**WHAT YOU NEED TO DO**
Pick every line from the data below that contains the string "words" and copy it.

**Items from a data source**
....................
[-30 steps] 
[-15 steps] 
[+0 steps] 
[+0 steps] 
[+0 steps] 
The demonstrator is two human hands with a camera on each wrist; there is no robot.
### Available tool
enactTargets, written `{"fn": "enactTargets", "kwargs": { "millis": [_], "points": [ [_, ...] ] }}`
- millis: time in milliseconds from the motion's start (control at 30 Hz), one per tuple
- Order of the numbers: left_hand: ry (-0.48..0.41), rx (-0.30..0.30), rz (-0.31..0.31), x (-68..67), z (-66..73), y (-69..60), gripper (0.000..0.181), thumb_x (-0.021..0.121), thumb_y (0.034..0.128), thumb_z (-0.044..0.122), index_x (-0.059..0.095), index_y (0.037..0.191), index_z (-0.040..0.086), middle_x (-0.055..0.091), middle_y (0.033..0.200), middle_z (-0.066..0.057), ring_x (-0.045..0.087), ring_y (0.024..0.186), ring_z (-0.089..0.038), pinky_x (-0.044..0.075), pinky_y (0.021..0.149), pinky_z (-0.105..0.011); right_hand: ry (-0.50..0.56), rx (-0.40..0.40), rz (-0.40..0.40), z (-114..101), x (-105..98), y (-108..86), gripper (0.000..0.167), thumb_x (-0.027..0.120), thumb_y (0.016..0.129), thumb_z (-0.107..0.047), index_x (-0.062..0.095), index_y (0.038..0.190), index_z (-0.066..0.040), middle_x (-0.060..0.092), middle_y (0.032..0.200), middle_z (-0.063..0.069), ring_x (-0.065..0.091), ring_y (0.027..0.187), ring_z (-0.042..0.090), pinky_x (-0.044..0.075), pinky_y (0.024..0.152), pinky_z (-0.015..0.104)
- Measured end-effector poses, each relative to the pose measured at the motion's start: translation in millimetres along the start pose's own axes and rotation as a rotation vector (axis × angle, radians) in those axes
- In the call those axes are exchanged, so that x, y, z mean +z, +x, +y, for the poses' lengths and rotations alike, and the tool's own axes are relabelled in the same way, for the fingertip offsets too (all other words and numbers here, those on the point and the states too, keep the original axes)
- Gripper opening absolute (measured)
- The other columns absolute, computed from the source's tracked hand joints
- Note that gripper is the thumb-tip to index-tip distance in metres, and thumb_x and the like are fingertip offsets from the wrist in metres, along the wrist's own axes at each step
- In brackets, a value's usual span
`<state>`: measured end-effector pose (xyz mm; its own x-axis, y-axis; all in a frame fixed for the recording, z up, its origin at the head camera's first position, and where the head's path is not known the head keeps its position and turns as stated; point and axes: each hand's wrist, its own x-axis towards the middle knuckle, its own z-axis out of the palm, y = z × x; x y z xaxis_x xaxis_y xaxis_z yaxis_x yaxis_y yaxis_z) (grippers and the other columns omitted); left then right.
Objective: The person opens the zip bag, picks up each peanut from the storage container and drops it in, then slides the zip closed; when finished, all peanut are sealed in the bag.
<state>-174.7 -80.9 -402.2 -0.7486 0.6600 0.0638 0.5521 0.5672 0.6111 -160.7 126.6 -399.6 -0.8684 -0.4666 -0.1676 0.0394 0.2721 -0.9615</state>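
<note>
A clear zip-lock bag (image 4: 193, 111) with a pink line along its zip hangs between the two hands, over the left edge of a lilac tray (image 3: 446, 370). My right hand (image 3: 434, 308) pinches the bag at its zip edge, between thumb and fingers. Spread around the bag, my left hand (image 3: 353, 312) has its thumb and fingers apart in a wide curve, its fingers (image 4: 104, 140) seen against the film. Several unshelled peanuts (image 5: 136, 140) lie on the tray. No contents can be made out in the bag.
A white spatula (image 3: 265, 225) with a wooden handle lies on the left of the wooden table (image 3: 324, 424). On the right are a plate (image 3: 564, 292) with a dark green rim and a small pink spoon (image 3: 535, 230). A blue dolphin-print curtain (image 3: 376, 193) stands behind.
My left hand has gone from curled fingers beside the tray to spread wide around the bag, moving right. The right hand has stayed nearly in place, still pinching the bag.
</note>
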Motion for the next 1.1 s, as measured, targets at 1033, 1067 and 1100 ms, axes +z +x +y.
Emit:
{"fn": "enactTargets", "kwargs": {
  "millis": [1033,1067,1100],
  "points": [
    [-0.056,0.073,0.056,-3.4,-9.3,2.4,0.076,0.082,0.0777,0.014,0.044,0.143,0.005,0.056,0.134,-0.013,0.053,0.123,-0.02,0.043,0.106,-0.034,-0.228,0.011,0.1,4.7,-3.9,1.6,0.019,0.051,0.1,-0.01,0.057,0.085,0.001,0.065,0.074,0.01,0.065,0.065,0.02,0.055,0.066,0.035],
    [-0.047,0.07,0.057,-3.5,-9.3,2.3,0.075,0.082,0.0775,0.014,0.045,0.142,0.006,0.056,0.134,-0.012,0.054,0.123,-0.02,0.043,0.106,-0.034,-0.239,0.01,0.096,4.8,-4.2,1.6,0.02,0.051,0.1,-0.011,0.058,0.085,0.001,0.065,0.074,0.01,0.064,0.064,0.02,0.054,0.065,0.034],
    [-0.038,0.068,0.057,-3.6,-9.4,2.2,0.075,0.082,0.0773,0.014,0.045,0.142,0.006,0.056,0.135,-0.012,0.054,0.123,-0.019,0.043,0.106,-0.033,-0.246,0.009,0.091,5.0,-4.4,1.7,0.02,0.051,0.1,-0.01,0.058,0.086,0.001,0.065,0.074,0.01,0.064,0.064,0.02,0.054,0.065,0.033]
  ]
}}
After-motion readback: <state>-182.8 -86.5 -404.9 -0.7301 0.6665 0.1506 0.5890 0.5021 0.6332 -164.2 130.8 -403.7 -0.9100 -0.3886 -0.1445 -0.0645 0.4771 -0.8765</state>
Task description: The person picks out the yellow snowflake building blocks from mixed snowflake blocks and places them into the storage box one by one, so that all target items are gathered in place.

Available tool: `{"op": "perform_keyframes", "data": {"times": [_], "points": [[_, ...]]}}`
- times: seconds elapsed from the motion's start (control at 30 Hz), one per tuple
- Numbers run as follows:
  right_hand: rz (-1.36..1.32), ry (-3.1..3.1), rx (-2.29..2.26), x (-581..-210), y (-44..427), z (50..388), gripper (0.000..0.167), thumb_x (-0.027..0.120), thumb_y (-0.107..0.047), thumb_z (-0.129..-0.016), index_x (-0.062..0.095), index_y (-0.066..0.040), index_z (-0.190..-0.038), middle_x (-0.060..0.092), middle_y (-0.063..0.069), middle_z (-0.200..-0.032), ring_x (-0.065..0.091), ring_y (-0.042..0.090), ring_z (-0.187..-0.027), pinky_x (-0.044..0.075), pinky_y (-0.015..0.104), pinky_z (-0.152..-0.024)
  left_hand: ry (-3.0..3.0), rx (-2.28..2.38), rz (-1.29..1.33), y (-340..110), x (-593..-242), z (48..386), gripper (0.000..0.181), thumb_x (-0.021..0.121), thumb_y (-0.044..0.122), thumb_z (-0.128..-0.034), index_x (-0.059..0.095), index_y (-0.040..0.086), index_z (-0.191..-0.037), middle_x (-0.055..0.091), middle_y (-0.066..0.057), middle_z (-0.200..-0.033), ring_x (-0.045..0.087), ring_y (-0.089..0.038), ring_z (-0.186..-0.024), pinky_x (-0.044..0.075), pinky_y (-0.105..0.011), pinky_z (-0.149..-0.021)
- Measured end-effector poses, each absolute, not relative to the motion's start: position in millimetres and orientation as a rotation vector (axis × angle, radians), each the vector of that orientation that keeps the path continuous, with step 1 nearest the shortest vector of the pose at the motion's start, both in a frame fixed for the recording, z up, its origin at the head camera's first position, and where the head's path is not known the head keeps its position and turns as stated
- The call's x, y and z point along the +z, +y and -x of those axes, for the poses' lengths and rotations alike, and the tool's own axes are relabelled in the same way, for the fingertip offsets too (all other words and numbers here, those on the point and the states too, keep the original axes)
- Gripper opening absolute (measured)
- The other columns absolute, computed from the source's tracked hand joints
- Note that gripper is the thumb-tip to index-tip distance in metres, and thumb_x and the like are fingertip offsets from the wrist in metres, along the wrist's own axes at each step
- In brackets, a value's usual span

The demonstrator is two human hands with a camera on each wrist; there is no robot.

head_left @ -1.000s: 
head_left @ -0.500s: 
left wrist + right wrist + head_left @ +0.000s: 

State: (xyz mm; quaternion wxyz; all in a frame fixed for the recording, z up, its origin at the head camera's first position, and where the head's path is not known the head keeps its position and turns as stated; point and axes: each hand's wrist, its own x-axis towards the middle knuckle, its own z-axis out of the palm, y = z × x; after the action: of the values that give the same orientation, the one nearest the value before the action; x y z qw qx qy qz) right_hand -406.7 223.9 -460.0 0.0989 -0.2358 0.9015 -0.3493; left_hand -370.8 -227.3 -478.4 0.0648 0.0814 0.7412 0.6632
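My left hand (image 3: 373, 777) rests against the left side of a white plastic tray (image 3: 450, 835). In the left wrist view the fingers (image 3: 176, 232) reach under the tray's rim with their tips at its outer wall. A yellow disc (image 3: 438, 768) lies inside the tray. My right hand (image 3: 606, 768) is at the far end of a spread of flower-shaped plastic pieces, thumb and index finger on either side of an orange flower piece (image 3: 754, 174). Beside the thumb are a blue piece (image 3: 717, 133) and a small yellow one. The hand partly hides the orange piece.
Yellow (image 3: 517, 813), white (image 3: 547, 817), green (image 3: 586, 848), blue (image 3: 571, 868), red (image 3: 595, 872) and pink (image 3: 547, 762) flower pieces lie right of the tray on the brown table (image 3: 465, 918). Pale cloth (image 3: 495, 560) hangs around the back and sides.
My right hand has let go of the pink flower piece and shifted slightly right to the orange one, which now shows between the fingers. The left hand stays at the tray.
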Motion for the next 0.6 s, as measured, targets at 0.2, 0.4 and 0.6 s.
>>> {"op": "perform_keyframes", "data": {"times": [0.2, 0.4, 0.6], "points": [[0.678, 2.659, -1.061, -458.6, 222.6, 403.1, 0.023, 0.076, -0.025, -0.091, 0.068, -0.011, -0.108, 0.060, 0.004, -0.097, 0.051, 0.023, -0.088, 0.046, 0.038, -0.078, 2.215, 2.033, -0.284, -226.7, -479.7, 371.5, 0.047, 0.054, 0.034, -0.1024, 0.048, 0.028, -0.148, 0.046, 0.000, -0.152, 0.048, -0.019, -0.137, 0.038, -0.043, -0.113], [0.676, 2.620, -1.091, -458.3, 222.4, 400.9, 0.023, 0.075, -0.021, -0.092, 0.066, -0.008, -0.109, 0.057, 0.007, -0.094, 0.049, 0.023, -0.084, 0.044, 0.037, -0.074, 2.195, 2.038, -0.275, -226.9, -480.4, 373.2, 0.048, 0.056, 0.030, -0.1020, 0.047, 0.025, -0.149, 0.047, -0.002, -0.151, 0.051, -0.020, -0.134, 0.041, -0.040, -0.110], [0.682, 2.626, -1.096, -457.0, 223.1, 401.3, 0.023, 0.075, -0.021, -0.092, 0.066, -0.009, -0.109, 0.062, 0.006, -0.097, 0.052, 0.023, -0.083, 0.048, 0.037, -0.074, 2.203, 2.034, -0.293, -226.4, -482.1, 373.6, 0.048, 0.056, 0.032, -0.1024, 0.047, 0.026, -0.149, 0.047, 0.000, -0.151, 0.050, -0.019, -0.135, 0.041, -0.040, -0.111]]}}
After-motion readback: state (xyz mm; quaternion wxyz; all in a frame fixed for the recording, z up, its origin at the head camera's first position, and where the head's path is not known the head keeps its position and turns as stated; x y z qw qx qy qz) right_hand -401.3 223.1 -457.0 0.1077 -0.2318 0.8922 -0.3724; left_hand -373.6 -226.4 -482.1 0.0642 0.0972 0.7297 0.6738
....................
**ANSWER SPACE**
- In the call those axes are exchanged, so that x, y, z mean +z, +x, +y, for the poses' lengths and rotations alike, and the tool's own axes are relabelled in the same way, for the fingertip offsets too (all other words and numbers here, those on the point and the states too, keep the original axes)
- The call's x, y and z point along the +z, +y and -x of those axes, for the poses' lengths and rotations alike, and the tool's own axes are relabelled in the same way, for the fingertip offsets too (all other words and numbers here, those on the point and the states too, keep the original axes)

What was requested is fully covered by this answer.